Marital versus non-marital property
Only assets classified as marital can be divided after a divorce. That includes things acquired during marriage including retirement, pension, and insurance plans. Perhaps a spouse owned a business before getting married and the business increased in value. In such cases, the value of the business prior to marriage is considered separate property.
There is always the possibility of converting the non-marital property into marital property. This is possible through title transfer. In Florida, property held by both parties is considered marital, notwithstanding when the property was acquired. In order to prove a property is separate, a qualified Fort Lauderdale property division attorney must present clear and convincing evidence in court.
Marital and separate property can be combined. Also, pre-martial bank accounts can become marital property as long as both spouses make deposits to it. Likewise, a house becomes marital property when both spouses pay the mortgage or share other expenses related to maintenance, home improvement, etc.
Assessing and dividing
Soon after categorizing marital property, a monetary value is assigned with the help of appraisers. It can be difficult to evaluate some financial assets without the assistance of a professional.

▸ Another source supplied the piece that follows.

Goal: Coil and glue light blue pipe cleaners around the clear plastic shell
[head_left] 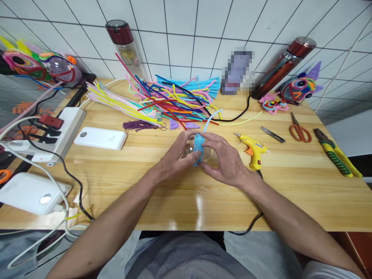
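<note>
Two hands meet at the middle of the wooden table (290,186). Head view: left hand (177,157) and right hand (225,159) both have fingers curled around one clear plastic ball (192,152), which is wrapped with a light blue pipe cleaner (199,149). The wrapped band runs roughly up and down across the ball; its free end (212,116) curves up and away toward the far side, to the right.

Counts: one yellow glue gun (253,149) just right of the right hand, nozzle pointing left; one pair of orange scissors (299,130); one small snips (272,134); one yellow-green pliers (337,157); two white power banks (100,138) (29,192); one power strip (61,131); two red-capped bottles (124,46) (285,64); one heap of mixed pipe cleaners (168,100).

Writing: a faint mark on the nearer-centre power bank, too small to read.
</note>
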A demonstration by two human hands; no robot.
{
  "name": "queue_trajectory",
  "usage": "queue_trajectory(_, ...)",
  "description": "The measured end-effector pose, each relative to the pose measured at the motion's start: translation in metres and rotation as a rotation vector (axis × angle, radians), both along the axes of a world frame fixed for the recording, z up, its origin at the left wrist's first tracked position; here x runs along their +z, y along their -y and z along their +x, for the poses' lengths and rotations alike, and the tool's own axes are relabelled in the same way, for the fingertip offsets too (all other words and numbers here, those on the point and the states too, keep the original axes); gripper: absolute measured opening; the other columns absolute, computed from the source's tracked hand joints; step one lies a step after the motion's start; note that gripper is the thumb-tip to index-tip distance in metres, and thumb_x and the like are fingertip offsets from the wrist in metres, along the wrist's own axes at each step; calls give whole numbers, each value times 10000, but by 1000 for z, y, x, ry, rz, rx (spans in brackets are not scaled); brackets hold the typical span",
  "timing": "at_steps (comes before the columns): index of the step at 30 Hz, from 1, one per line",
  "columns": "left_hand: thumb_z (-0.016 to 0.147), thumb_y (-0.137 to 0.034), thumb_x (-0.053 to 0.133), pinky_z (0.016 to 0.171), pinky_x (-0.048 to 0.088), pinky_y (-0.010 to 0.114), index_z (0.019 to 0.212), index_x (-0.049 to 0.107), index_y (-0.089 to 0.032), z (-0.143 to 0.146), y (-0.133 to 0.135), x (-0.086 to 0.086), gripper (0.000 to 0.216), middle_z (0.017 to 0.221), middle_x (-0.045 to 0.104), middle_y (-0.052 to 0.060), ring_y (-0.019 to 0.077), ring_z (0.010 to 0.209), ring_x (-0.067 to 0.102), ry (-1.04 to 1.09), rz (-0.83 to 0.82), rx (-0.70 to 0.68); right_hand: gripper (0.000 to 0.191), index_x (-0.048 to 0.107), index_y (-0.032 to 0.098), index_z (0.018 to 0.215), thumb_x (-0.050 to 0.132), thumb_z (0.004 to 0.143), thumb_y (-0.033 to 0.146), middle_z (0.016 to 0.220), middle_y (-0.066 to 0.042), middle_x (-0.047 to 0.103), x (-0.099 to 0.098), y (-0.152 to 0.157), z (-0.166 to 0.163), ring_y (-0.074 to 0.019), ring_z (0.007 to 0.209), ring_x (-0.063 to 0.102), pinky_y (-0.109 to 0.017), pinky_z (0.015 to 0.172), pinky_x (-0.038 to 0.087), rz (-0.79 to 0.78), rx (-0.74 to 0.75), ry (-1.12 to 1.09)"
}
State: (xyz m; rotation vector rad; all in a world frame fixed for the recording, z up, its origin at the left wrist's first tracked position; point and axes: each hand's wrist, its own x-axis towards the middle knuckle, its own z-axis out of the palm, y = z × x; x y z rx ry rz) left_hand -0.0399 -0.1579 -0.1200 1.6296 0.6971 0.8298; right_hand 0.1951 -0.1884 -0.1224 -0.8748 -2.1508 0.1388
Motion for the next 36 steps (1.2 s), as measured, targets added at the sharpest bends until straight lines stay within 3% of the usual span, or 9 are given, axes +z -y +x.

Couples who get along may continue owning property together. For instance, some divorcees may want to keep the family home so the children have a stable place to live or wait until the property increases in value. There are also debts accrued during marriage such as credit card debts, car loans, and mortgages. These can be difficult to figure out on your own if you don’t hire expert advice.
Some tax considerations
There shouldn’t be any tax issues on your next tax return since there are no federal tax complications regarding property transfer during divorce. However, transfers should be done in a timely manner, and it should be related to the dissolution of marriage in order to avoid tax consequences.